[What you have to do] Gather each line of the records where "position" appears.

[Start of Attachment]

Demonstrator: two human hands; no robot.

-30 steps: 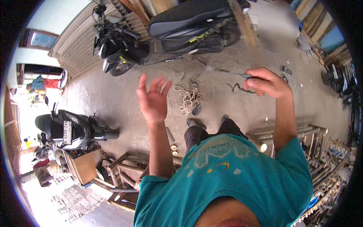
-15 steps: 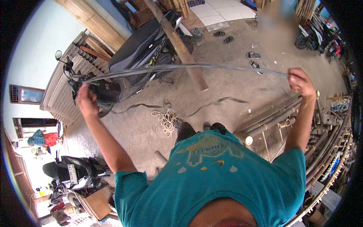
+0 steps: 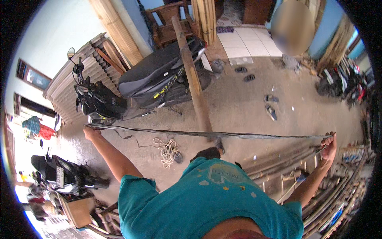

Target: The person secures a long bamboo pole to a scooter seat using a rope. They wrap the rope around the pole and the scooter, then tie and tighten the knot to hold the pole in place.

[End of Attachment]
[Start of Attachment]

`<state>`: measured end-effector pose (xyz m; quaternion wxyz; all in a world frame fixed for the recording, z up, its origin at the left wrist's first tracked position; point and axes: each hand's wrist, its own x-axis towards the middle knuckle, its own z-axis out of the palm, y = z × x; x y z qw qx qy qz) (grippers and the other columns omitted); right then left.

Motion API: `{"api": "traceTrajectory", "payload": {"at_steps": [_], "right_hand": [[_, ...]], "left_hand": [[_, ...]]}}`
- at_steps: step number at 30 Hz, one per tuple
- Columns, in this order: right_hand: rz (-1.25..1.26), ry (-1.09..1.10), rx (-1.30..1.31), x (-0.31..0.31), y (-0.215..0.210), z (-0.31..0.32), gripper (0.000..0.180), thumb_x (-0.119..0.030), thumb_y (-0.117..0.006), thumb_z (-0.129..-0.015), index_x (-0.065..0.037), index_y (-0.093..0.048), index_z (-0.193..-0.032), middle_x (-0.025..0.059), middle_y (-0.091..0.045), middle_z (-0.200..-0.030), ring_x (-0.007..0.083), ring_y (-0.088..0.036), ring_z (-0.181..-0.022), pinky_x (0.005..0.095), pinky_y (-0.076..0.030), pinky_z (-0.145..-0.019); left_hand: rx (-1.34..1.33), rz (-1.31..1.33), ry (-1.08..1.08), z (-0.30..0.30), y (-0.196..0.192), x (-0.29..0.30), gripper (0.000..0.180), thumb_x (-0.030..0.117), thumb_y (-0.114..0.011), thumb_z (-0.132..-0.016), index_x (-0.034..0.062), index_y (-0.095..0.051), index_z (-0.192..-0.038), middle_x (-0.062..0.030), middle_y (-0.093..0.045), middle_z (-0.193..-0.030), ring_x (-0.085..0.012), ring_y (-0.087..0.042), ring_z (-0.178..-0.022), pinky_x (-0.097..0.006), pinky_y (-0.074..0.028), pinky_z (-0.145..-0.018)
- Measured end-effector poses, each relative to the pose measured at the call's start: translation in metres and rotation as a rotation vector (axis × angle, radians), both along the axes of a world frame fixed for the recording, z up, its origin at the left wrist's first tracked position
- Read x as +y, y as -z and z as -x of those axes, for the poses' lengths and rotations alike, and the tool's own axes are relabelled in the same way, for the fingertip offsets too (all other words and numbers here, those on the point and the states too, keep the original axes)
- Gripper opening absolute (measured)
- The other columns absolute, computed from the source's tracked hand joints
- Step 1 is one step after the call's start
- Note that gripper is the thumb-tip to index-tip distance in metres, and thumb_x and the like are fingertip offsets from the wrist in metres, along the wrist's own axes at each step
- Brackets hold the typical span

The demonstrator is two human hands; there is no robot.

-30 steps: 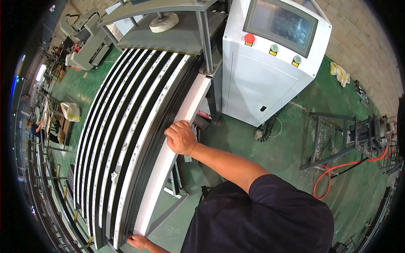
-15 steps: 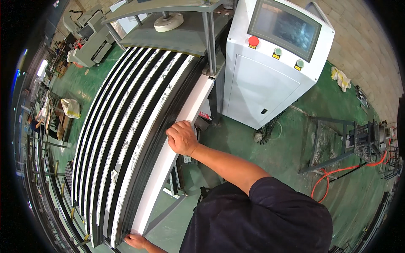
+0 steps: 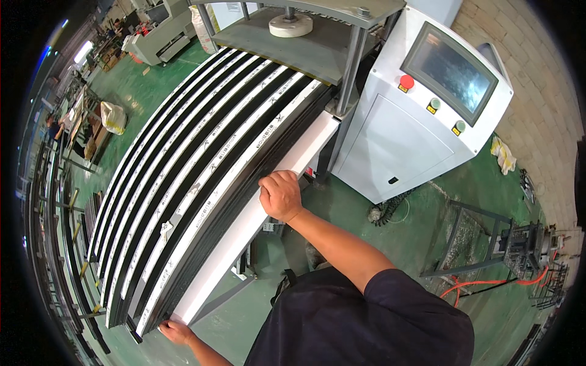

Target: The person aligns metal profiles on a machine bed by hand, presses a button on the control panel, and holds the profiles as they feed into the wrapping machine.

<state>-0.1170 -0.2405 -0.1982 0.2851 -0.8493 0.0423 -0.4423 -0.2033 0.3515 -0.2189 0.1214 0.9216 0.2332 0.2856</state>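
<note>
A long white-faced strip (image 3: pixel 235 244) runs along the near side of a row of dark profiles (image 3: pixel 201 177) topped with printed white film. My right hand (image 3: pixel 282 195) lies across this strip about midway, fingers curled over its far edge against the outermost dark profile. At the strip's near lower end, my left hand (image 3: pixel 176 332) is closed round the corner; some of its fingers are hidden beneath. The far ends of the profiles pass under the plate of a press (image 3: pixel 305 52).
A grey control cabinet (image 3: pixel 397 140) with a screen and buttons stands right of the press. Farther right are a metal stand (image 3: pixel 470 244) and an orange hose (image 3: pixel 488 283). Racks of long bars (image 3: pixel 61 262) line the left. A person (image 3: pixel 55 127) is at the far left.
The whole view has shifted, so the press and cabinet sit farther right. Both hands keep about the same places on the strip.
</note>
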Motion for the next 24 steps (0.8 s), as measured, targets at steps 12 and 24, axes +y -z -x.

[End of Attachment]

[Answer box]
`<state>`: measured end-effector pose (xyz m; quaternion wxyz; all in a world frame fixed for the recording, z up, its origin at the left wrist's first tracked position; point and axes: each hand's wrist, its own x-axis towards the middle knuckle, its own z-axis out of the palm, y = z × x; x y z qw qx qy qz) (grippers and the other columns omitted); right then left.
- Measured end-effector poses, each relative to the pose measured at the call's start: translation in metres and rotation as a rotation vector (axis × angle, radians), both along the axes of a world frame fixed for the recording, z up, its origin at the left wrist's first tracked position

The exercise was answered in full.